The conference in general was designed to host two tracks simultaneously. Thus, it was fairly hard to choose which sessions to attend. Even though all the titles seemed interesting, I decided to attend the sessions that are closer to my field of expertise. Robert Sanderson was the chair of the first session, and he introduced Cathy Marshall from Microsoft Research. Cathy presented her full paper entitled, “On the Institutional Archiving of Social Media”. In it she described the work she has done to shed light on the controversy surrounding archiving social media. She started by examining a video filmed by the Library of Congress interviewed young students depicting the problem.  After that she conducted 6 surveys to users inquiring about their attitude and practices, and asking them for their opinions. She utilized Amazon’s Mechanical Turk in this study and asked questions about what they thought about the announcement that the Library of Congress has all the Tweets from the day Twitter started (in 2006) from the day it started (in 2006). Following that, she investigated their opinions regarding publishing this feed to the researchers now or to the public or to the public after 50 years. Her study concluded that the concept of ownership in social media is fuzzy and social norms are evolving in regards to reuse. 

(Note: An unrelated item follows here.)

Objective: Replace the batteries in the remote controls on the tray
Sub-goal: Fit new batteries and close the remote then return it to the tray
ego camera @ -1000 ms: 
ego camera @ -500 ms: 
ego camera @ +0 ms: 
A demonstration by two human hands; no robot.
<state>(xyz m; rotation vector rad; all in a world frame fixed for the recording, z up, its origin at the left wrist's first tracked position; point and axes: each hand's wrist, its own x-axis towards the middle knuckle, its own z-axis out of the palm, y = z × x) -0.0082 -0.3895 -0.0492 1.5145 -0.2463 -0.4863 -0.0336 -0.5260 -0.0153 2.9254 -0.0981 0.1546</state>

The next presentation was by Maristella Agosti from Padua University in Italy.  The talk entitled, “To Envisage and Design the Transition from a Digital Archive System Developed from Domain Experts to One for Non-Domain Users”.  As the title suggests, she stressed the need to change our attitude from specialized users to open public in digital culture heritage collections. She also suggested that those collection models should be open to researchers from outside the field and to make this culture open to people from the public domain.  She described the different levels of the model and started from two different open collections from Dublin and Padua in a pilot study. Following this presentation, our colleague, Kalpesh Padia, presented his paper entitled, “Visualizing Digital Collections at Archive-It”. In this presentation, he illustrated his work in producing a visualization tool to describe collections on Archive-It (the subscription service from the Internet Archive).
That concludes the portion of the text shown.